In an interview Thursday with business journal Nikkei Asian Review, Abbasi introduced the two core concepts of the China-Pakistan Economic Corridor (CPEC),namely, financial sustainability and environmental conservation.
"All projects are basically done on these two principles," the prime minister told the journal on the sidelines of the World Economic Forum annual meeting in Davos, Switzerland.
The CPEC is a network of highways, railways, pipelines and optical cables, and a flagship project under the Belt and Road Initiative proposed by Chinese President Xi Jinping in 2013.
Abbasi said that with infrastructure building and enhanced public security along the corridor, foreign companies will have more confidence to invest in Pakistan.

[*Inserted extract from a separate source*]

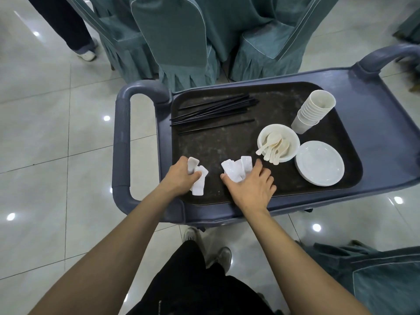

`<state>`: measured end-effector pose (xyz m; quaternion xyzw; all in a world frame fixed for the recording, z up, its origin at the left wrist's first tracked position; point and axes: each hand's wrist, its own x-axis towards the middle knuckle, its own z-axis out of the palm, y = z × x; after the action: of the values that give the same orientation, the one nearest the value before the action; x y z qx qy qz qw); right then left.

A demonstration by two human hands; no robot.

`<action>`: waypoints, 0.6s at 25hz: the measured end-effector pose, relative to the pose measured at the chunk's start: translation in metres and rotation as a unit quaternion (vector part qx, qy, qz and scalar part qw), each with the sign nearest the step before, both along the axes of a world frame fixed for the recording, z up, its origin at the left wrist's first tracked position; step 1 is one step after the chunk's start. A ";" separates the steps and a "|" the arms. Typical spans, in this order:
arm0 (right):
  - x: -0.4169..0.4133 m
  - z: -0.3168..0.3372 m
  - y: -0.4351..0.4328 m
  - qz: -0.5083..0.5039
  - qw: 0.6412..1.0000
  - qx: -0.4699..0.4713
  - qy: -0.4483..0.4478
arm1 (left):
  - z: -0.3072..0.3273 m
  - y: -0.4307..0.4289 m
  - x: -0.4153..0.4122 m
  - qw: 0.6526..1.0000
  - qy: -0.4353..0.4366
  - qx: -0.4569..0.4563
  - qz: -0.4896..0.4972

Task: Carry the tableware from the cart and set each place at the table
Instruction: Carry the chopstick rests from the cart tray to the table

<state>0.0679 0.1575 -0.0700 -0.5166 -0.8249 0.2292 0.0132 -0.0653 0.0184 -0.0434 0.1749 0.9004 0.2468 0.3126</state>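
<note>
A grey-blue cart (141, 176) carries a dark tray (227, 142) of tableware. My left hand (181, 176) grips a few small white ceramic rests (198, 178) at the tray's near left. Beside it, my right hand (252, 185) curls round several more white rests (236, 169). Black chopsticks (213, 112) lie loose at the back of the tray. Right of my hands stands a white bowl (293, 135) with several white spoons (273, 146) in it, then a stack of white plates (319, 163) and a tilted stack of white cups (314, 112).
Chairs in teal covers (179, 42) stand close behind the cart, and another teal chair (377, 273) is at my lower right. Another person's legs (75, 30) stand at the upper left on the glossy tiled floor (45, 133). The cart handle (123, 146) is to my left.
</note>
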 end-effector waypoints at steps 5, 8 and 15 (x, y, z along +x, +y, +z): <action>-0.015 0.001 0.005 0.028 0.997 0.024 -0.068 | -0.004 0.003 0.004 1.000 0.025 0.011 0.012; -0.020 0.003 0.010 0.036 0.996 0.014 -0.079 | -0.006 0.004 0.005 0.999 0.023 -0.001 0.029; -0.030 0.008 0.014 0.042 0.994 -0.025 -0.100 | -0.012 0.014 0.018 0.993 0.075 -0.089 -0.022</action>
<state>0.0380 0.1711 -0.0618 -0.5024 -0.8367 0.1975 -0.0921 -0.0477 0.0321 -0.0551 0.1838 0.9358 0.1451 0.2637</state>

Improved roads will also facilitate more efficient power generation and lower-cost transportation, he added.
Abbasi noted that the progress of work on the country's southwest Gwadar Port, a key project under the CPEC, will bring benefits not only to Pakistan, but to neighboring Central Asian countries.
The national debt would not necessarily increase from the project construction, as an independent body will shoulder the loans in most cases, Abbasi said, arguing the debt concern is not "a correct perception."

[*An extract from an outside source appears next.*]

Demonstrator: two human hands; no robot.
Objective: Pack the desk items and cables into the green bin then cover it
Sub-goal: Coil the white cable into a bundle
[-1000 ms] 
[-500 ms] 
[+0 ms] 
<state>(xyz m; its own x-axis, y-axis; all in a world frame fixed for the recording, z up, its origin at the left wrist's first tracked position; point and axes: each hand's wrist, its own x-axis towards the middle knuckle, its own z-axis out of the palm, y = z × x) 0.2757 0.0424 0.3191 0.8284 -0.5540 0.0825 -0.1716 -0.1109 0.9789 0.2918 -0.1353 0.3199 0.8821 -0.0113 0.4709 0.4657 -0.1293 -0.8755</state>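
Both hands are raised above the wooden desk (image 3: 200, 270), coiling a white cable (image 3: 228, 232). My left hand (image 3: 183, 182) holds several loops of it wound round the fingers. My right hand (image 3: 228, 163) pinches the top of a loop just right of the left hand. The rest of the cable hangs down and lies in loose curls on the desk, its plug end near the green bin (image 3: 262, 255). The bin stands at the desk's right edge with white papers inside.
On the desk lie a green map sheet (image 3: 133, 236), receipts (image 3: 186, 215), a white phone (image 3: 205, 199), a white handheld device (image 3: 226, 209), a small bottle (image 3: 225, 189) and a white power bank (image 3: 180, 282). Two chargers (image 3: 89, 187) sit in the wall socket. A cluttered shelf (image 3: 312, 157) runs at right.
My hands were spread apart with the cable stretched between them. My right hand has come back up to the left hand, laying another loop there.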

The 3,000-km-long corridor starts from China's Kashgar in the west and ends at Pakistan's Gwadar, aiming to promote economic cooperation between China and Pakistan in sectors of energy, transportation, infrastructure and industry.
The Belt and Road Initiative aims to achieve policy, infrastructure, trade, financial and people-to-people connectivity along and beyond ancient Silk Road trade routes, thus building a new platform for international cooperation to create new drivers of growth.